__What you have to do__: Read the material below and tally how many lines hold the word "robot", giving the number and nothing else.
+ + +
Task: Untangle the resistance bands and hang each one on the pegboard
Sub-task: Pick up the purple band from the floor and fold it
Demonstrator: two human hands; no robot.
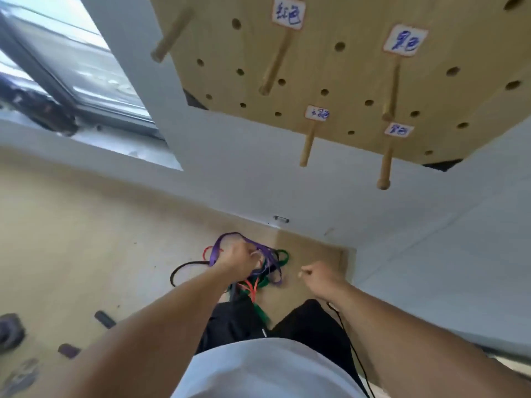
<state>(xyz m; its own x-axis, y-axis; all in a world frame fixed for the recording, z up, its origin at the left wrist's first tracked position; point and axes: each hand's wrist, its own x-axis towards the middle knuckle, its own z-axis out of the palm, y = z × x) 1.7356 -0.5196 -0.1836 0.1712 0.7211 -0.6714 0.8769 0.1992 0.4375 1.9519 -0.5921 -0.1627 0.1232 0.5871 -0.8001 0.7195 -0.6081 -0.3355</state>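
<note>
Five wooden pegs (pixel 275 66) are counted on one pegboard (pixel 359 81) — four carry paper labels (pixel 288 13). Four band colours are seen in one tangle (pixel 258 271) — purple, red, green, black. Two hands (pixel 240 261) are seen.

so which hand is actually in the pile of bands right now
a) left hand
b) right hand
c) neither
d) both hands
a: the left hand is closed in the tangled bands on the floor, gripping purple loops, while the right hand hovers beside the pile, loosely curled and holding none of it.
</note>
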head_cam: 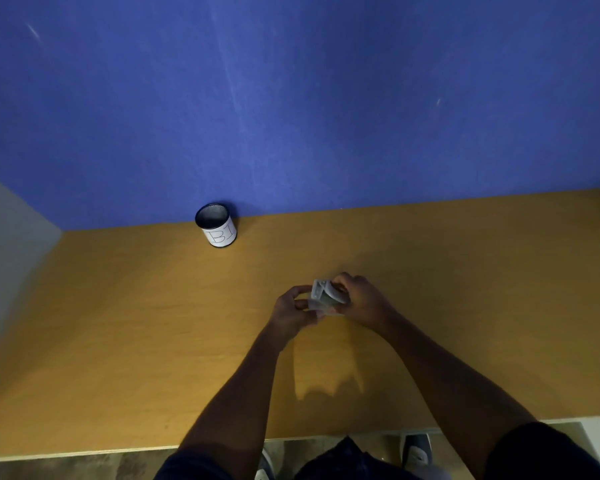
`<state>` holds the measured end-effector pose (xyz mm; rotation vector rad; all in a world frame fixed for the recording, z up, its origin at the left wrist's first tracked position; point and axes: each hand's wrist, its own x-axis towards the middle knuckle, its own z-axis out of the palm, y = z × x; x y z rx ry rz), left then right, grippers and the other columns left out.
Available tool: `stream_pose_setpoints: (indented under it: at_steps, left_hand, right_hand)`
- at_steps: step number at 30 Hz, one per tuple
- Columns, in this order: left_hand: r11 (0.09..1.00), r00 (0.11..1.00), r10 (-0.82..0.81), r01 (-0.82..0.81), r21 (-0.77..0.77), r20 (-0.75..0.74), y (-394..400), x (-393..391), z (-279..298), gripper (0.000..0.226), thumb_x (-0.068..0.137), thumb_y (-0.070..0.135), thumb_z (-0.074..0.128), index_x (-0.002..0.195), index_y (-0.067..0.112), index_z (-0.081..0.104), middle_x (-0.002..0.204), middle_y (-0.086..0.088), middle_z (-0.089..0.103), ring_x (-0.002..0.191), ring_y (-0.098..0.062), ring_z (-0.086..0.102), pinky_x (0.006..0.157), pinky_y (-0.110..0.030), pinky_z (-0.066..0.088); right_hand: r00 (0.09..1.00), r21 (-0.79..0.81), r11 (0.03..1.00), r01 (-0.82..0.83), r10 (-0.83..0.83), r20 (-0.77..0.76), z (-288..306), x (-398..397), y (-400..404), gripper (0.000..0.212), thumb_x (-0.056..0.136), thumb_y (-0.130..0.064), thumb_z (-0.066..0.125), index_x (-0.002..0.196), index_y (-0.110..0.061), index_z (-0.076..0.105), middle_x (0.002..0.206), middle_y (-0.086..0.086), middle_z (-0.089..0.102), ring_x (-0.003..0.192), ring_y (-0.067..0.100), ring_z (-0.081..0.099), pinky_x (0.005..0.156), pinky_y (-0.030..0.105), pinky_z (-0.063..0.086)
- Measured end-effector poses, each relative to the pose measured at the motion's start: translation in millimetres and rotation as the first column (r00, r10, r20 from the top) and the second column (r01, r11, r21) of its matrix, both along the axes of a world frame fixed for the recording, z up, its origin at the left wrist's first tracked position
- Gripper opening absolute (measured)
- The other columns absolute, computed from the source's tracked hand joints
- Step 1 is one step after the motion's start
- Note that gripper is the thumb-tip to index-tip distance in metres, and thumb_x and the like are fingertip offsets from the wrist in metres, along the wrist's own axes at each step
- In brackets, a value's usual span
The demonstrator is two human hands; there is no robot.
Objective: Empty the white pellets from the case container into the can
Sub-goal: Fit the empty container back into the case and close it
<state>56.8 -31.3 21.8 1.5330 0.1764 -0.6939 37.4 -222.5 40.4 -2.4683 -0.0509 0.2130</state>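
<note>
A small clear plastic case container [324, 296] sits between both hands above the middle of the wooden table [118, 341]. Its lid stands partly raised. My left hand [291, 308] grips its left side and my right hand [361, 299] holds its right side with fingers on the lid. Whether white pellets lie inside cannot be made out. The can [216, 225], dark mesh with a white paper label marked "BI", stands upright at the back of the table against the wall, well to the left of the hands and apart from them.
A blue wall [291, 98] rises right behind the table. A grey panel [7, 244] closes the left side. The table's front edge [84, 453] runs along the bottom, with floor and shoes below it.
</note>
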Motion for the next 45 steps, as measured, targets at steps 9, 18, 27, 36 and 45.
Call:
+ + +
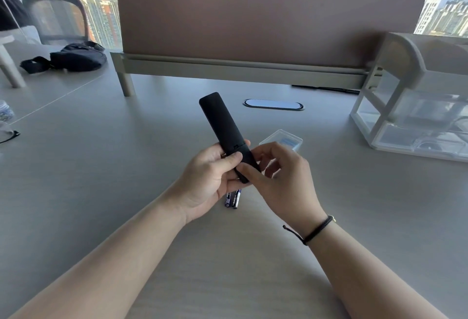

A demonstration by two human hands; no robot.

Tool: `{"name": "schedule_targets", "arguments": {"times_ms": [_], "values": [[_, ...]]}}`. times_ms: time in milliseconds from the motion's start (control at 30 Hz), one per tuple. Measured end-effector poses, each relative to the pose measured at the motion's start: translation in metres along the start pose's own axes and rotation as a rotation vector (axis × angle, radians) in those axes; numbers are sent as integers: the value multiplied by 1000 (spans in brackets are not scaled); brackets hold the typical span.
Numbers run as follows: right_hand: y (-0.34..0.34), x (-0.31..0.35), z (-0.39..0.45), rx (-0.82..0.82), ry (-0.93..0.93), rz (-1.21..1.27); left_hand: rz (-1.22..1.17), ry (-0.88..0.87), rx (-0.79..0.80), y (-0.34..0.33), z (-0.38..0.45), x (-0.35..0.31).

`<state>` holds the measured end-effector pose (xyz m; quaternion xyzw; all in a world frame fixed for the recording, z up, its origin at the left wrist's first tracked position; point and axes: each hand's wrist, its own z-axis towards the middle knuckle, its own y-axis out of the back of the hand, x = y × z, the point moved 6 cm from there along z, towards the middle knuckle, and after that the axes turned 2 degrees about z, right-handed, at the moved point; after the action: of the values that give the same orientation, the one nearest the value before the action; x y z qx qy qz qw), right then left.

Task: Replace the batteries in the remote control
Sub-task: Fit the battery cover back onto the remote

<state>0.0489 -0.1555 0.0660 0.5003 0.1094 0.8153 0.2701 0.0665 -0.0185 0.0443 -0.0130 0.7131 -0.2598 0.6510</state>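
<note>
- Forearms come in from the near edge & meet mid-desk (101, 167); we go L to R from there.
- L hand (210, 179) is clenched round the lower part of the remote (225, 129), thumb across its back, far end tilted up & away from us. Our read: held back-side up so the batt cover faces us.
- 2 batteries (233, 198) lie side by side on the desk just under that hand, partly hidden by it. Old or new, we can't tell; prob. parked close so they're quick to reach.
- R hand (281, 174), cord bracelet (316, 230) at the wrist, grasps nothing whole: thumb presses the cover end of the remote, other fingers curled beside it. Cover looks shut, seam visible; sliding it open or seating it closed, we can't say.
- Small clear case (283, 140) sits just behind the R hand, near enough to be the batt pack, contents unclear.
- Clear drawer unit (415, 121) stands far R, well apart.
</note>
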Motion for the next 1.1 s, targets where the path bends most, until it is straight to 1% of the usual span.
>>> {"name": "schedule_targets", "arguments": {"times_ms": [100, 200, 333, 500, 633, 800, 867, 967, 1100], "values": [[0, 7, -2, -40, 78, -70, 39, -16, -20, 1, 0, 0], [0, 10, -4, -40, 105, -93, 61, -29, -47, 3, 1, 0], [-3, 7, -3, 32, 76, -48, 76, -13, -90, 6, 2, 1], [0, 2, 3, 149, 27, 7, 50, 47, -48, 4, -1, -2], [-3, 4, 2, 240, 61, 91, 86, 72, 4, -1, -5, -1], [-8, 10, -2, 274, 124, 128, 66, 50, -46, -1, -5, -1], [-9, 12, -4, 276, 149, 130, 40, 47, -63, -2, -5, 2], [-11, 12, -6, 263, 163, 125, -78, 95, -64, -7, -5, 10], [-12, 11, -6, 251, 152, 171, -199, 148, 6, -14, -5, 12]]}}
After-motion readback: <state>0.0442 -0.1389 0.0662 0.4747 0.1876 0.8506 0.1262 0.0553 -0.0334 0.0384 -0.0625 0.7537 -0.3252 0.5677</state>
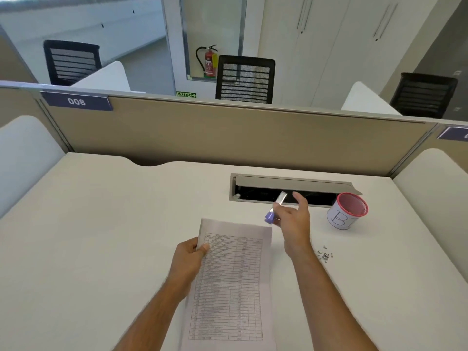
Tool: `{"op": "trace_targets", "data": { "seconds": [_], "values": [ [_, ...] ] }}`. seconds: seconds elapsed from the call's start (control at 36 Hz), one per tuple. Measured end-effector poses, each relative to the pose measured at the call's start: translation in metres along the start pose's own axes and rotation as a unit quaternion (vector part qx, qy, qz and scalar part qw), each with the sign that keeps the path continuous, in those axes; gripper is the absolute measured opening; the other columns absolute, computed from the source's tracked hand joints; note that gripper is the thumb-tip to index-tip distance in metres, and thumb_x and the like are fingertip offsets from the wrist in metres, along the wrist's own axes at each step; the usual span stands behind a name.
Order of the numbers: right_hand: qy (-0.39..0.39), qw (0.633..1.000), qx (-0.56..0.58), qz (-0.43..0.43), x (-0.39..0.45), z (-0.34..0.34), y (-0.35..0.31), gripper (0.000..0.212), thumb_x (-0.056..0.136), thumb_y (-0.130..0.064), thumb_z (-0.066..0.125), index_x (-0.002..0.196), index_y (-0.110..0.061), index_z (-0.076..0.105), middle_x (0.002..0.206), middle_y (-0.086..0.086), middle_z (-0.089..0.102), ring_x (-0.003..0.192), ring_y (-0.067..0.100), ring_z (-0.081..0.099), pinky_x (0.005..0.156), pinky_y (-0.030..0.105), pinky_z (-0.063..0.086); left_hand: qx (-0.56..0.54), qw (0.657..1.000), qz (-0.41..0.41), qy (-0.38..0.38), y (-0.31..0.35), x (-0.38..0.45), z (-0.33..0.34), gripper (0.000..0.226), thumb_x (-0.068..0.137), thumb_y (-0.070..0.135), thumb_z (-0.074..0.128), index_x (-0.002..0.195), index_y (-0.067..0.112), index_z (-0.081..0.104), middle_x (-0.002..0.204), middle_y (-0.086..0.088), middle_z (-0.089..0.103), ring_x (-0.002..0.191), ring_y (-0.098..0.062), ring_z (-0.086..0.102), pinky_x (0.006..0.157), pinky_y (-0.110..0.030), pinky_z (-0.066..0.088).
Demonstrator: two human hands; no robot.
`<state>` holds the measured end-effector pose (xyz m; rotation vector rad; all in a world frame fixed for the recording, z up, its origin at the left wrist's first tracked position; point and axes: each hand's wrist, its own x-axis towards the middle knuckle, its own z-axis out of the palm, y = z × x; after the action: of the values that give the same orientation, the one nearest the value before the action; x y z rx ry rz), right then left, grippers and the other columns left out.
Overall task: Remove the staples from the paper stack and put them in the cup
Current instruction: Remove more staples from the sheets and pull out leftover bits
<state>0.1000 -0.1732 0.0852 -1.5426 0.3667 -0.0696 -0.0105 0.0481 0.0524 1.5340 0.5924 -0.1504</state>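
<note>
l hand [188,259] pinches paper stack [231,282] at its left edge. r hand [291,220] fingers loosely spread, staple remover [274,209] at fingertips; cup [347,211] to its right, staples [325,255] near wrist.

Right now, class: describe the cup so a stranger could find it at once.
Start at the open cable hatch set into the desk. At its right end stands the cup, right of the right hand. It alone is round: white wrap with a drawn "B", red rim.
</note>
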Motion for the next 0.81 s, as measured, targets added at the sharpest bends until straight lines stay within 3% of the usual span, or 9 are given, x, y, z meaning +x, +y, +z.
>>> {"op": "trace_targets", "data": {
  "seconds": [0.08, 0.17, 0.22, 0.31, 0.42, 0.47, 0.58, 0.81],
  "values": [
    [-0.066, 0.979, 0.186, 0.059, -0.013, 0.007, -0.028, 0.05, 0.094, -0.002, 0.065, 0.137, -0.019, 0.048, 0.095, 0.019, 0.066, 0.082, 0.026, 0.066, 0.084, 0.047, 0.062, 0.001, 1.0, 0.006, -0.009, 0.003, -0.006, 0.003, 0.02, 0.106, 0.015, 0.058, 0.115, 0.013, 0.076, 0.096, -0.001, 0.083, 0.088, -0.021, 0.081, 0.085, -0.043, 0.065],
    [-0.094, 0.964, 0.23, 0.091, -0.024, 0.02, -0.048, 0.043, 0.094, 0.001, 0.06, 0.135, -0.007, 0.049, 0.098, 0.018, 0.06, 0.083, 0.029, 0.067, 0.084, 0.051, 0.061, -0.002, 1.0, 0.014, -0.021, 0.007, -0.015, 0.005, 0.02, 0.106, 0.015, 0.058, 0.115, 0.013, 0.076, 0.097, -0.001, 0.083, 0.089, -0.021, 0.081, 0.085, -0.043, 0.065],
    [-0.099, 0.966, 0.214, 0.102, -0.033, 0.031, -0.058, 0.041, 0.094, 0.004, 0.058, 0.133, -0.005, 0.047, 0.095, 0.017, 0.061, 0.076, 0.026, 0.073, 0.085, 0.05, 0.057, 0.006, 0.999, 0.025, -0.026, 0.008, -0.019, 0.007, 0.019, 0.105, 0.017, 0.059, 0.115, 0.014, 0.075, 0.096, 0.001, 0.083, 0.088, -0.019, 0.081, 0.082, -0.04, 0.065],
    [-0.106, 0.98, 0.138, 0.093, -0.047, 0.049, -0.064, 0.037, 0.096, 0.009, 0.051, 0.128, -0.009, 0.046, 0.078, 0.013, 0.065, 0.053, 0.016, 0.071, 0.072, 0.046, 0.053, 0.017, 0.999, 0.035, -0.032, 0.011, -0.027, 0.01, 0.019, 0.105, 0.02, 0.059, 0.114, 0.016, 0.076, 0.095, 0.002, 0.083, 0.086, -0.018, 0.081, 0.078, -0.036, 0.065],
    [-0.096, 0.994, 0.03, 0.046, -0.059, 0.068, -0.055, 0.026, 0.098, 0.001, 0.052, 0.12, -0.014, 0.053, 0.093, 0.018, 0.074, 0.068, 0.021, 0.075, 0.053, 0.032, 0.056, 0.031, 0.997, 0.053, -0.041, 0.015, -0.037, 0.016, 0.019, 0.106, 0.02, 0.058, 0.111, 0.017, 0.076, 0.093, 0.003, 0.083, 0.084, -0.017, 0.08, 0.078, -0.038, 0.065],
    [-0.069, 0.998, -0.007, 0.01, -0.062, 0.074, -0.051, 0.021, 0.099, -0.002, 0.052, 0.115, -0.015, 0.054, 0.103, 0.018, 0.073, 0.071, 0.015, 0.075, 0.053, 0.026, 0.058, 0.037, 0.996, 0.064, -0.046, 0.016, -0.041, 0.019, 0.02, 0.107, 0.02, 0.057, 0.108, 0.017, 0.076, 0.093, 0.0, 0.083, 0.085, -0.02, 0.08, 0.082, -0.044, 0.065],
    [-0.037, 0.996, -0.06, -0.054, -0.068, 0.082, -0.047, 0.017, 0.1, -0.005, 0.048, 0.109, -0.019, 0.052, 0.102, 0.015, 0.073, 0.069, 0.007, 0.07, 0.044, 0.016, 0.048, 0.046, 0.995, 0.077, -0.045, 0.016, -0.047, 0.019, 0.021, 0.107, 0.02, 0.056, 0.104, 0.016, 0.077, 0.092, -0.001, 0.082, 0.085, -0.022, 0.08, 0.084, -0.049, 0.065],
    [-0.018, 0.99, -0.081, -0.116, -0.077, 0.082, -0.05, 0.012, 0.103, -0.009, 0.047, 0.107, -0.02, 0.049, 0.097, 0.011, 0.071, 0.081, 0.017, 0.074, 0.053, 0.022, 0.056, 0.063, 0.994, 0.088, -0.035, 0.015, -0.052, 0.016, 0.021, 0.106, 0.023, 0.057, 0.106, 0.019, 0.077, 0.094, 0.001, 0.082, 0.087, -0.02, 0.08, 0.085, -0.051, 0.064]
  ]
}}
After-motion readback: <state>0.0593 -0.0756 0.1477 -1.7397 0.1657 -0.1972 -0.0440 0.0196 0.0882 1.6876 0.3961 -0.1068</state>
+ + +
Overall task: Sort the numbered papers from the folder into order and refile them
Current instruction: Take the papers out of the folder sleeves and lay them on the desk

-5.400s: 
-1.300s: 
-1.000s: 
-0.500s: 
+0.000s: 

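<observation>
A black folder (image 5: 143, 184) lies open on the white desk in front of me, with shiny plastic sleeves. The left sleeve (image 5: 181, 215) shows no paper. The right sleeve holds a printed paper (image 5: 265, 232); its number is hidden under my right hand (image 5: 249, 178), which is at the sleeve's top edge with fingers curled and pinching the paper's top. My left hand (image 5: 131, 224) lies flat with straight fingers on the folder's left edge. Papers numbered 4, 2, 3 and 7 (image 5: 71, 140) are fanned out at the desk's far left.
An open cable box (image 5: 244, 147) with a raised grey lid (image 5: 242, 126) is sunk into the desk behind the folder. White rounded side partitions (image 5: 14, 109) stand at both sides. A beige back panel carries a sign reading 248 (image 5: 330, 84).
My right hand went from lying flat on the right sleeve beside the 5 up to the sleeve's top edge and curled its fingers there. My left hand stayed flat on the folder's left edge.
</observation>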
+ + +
__Written answer__: 4